L’affetto? Certo. La stima? Sicuramente.

Ma io, forse per la particolare sensibilità di essere stato parte di una rottura personale che peraltro lasciava tra me e lui un “non detto” pesante come macigno, ho respirato anche qualcosa d’altro.

La politica sa essere cattiva. E noi la cattiveria l’abbiamo esercitata e l’abbiamo subita. E la politica è diventata tra di noi davvero “cattiva” da quando la prospettiva del superamento del PCI è stata vissuta da una parte come una “liberazione” e dall’altra come “tradimento”.

Si potrebbe obiettare che quella di vivere come tradimento la diversa opinione del fino a ieri compagno di lotte sia una tara genetica che ereditiamo dallo stalinismo. Forse, ma solo in parte. E’ stato qualcosa di originale che ci portò ad uno scontro che è stata rottura personale, rancore, inimicizia sino ad ottenebrare le scelte politiche che abbiamo fatto. Ed è andato ben oltre quella fase; si è sedimentato diventando un modo di essere che, al minimo, ha portato a considerare “estraneo” qualunque compagno avesse fatto scelte diverse dalle tue.

Riflettevo, guardando quelle schegge riunite nello stesso luogo eppure tanto “estranee” fra di loro, se non siano stati vittime di una vera follia collettiva che, ottenebrandoci la mente, impedì da allora sino ad oggi, ogni tentativo di salvaguardare un minimo comun denominatore, e consentire il cammino comune possibile di fronte a pur vere, solide, innegabili divaricazioni.
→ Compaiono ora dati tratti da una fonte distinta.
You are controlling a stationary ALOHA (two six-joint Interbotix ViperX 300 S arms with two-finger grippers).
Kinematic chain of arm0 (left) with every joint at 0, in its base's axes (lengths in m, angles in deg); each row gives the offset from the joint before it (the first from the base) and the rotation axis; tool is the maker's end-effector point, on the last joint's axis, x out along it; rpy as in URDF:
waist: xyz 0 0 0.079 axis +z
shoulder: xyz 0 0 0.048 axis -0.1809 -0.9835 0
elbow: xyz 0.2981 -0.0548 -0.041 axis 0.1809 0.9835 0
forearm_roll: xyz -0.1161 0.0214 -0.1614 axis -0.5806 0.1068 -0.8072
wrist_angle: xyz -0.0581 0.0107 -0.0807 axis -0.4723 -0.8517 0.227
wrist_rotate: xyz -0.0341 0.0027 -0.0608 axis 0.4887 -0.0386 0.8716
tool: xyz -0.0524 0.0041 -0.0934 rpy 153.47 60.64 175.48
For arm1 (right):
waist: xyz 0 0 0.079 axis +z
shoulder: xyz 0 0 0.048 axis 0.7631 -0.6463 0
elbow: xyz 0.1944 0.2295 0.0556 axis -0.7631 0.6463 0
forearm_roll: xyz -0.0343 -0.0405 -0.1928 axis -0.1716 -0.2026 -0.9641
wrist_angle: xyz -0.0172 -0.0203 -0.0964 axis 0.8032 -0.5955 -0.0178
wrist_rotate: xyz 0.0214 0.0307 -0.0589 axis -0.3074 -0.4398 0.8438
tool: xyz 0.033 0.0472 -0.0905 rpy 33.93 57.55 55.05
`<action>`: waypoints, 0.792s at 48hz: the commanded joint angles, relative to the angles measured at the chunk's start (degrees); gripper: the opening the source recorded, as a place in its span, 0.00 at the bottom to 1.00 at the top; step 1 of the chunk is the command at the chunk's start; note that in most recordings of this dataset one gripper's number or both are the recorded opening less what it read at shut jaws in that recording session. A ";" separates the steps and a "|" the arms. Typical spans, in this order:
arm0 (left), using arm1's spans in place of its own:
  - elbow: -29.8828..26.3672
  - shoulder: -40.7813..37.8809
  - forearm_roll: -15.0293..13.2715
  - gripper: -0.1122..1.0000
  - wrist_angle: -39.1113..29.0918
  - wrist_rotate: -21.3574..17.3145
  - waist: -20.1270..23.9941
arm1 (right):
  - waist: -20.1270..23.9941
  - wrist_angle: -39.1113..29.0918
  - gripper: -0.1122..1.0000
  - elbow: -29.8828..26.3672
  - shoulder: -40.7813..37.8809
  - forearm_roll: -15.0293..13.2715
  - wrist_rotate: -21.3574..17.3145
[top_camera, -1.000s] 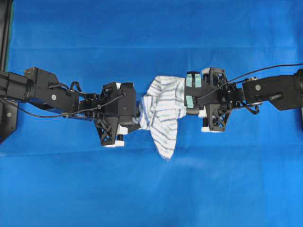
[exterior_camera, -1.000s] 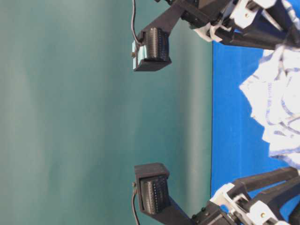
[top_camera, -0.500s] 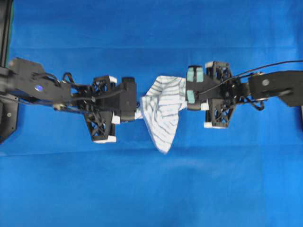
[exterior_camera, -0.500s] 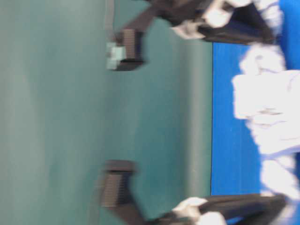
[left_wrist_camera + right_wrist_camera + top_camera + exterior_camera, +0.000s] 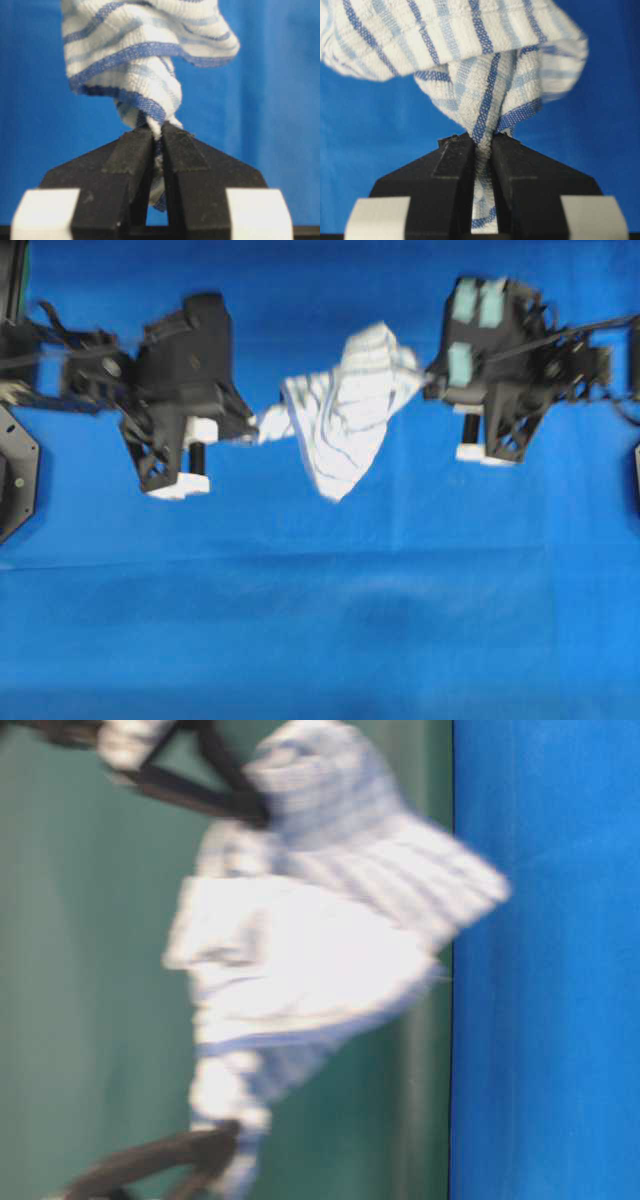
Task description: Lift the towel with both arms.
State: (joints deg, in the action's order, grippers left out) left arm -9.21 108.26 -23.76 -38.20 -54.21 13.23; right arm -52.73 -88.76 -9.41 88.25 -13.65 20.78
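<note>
The left black wedge-shaped claw [image 5: 156, 131] was clamped on a bunched corner of the small white woven towel with thin blue and grey stripes [image 5: 345, 410], its jaws pressed nearly together with only fabric between them. The right black claw [image 5: 483, 140] gripped the opposite corner likewise, jaws slightly wider around a thicker twist of cloth. The towel hung between both claws, sagging to a point above the blue-clothed counter [image 5: 320, 620], clear of it.

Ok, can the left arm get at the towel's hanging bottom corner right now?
Probably not: the left gripper is shut on the towel, holding one end up, so reaching the corner would mean letting go.
</note>
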 commanded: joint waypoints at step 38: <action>-24.52 4.83 0.79 0.12 -14.41 -0.18 2.11 | 4.31 -16.17 0.21 -26.19 3.87 0.18 6.24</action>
State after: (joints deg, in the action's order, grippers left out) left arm -31.36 112.13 -23.15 -52.62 -54.47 15.17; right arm -48.86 -104.84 -33.32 91.06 -13.56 26.85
Qualcuno allora, qui da noi, giustificò la scelta per i “comunisti del no” di entrare nel nuovo partito con due motivazioni: senza un partito di massa non c’è politica che possa incidere e che era meglio sbagliare subendo le scelte maggioritarie del proprio popolo che avere ragione, isolati e ininfluenti. Io fui del parere che la scissione di Rifondazione fosse un errore gravissimo per quanto legittimata da azioni degli altri chiaramente miranti a liberarsi di una “zavorra”… E Michele, allora, con saggezza, cercò di guidare una difficile convivenza.

E non ho mai compreso appieno perché sia venuto meno a tali convincimenti, assieme ai compagni che lo seguirono, Raffaele per primo, di fronte alla nascita del PD. Era questo chiaramente un errore gravissimo, una fusione a freddo tra diversi, che rischiava, come è stato, di esaltare i difetti e contaminare al ribasso.
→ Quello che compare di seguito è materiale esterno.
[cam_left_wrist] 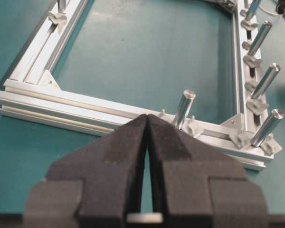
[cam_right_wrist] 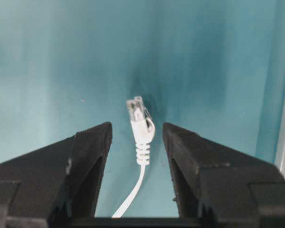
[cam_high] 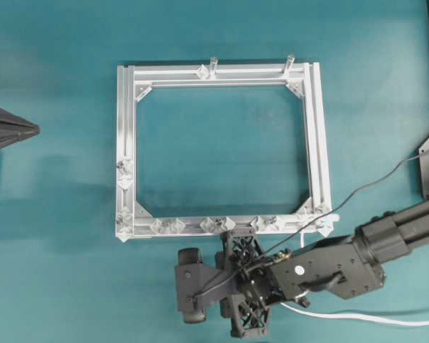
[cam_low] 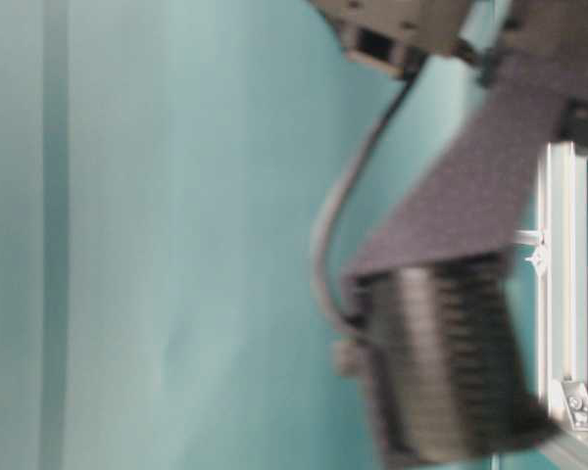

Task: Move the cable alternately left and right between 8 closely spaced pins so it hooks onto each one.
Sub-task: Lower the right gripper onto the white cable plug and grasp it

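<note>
A: What's hard to read here?

B: The table-level view is mostly blocked. A blurred dark arm part fills it, and only a strip of the frame [cam_low: 566,294] shows at the right edge over the teal tabletop [cam_low: 176,245].

A: And from overhead?

B: The tabletop [cam_high: 57,214] carries the square silver frame [cam_high: 218,150], empty inside. The right arm [cam_high: 343,261] covers the area below the bottom rail. The left arm is cut off at the left edge, only a dark tip showing.

A: The pins?

B: The pins [cam_high: 216,224] sit along the bottom rail, small and whitish, their shape hard to make out from above. In the left wrist view metal posts stand beside them [cam_left_wrist: 256,107].

A: Where's the cable?

B: The cable [cam_high: 365,316] trails white across the tabletop from under the right arm toward the right edge. In the right wrist view its plug end [cam_right_wrist: 140,126] lies on the tabletop between the jaws, touching neither.

A: So the jaws?

B: The right gripper [cam_right_wrist: 137,142] has its jaws wide apart, holding nothing. The left gripper [cam_left_wrist: 147,124] has its jaws pressed together at the tips, empty.
</note>
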You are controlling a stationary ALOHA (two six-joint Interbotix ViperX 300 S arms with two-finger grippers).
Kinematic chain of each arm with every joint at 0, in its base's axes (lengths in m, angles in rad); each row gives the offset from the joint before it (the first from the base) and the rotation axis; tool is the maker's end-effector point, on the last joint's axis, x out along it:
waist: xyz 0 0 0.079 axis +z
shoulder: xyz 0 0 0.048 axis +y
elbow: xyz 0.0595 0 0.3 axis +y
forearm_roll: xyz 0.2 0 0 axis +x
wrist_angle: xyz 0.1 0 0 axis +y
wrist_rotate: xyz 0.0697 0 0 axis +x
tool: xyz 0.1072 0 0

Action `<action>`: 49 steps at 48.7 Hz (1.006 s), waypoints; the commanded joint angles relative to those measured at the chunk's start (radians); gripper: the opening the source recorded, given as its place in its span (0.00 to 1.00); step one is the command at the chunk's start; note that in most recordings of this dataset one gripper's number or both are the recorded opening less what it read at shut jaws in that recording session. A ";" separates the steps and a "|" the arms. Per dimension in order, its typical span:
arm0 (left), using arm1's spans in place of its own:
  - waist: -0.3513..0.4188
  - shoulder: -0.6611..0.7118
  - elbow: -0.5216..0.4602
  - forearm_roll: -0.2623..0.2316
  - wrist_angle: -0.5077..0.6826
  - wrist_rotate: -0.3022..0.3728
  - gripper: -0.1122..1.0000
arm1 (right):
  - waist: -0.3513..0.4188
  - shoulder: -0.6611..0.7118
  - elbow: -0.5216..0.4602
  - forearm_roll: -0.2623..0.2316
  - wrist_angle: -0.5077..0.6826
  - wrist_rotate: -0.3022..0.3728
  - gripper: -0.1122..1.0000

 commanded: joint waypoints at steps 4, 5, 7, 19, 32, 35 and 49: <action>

Non aderirvi privava il nuovo partito di intelligenze, capacità organizzative quadri che avrebbero certamente inciso nel mitigare il compromesso, nell’evitare la contaminazione al ribasso che ha prima snaturato e poi reso minoritaria la componente di sinistra dentro il PD.

Divenimmo, in due corpi separati, due miserie: una sinistra snaturata da un lato e l’ininfluenza dall’altro e questa comune impotenza. Ma questo collocarsi in due angusti ridotti a difendere le magre posizioni ha alzato muri invalicabili, ha disperso parte delle scarse energie nello stupido “marcare” quel fazzoletto di terra che ci era rimasto, con l’incomunicabilità che diventa polemica sino all’insulto rancoroso…
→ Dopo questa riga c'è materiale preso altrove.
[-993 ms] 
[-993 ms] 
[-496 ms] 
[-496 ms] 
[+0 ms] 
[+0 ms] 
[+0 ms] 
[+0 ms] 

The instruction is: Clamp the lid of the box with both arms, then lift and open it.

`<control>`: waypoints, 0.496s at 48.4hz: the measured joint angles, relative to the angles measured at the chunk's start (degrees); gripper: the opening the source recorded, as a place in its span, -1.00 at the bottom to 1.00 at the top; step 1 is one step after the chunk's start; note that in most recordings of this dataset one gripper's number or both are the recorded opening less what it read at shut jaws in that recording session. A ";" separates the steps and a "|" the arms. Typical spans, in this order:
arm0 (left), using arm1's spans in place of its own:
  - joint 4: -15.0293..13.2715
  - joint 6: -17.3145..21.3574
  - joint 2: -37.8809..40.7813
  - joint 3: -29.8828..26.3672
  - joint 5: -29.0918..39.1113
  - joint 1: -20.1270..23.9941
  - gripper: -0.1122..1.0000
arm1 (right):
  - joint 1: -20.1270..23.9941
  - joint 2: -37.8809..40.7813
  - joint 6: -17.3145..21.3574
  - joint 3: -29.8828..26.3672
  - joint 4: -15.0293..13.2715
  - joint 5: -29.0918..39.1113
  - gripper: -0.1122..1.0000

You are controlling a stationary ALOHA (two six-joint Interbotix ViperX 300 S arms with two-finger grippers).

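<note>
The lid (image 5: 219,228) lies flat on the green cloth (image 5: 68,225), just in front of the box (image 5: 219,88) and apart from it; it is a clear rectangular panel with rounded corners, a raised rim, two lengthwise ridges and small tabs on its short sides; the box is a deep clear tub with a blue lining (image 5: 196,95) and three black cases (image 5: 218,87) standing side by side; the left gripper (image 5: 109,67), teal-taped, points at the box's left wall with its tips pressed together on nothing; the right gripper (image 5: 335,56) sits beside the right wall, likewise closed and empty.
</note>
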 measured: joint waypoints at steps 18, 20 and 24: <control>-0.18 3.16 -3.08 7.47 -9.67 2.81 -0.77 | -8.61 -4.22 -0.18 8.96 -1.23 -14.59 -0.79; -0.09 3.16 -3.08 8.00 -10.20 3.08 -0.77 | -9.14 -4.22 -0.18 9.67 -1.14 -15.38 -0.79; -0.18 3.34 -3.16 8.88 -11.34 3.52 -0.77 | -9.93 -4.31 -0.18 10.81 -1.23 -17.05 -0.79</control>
No, non ci sono stati innocenti in questa vicenda, io come gli altri, primo degli altri. Tutti vi abbiamo in qualche modo contribuito essendo stati incapaci persino di tentare di “parlarci”.

Ecco, di questo avrei voluto discutere con Raffaele…

Mi ha frenato l’orgoglio. Poi la sua malattia prima, la sua scomparsa dopo lo hanno impedito.

E’ per me una ragione di ulteriore profondo dolore.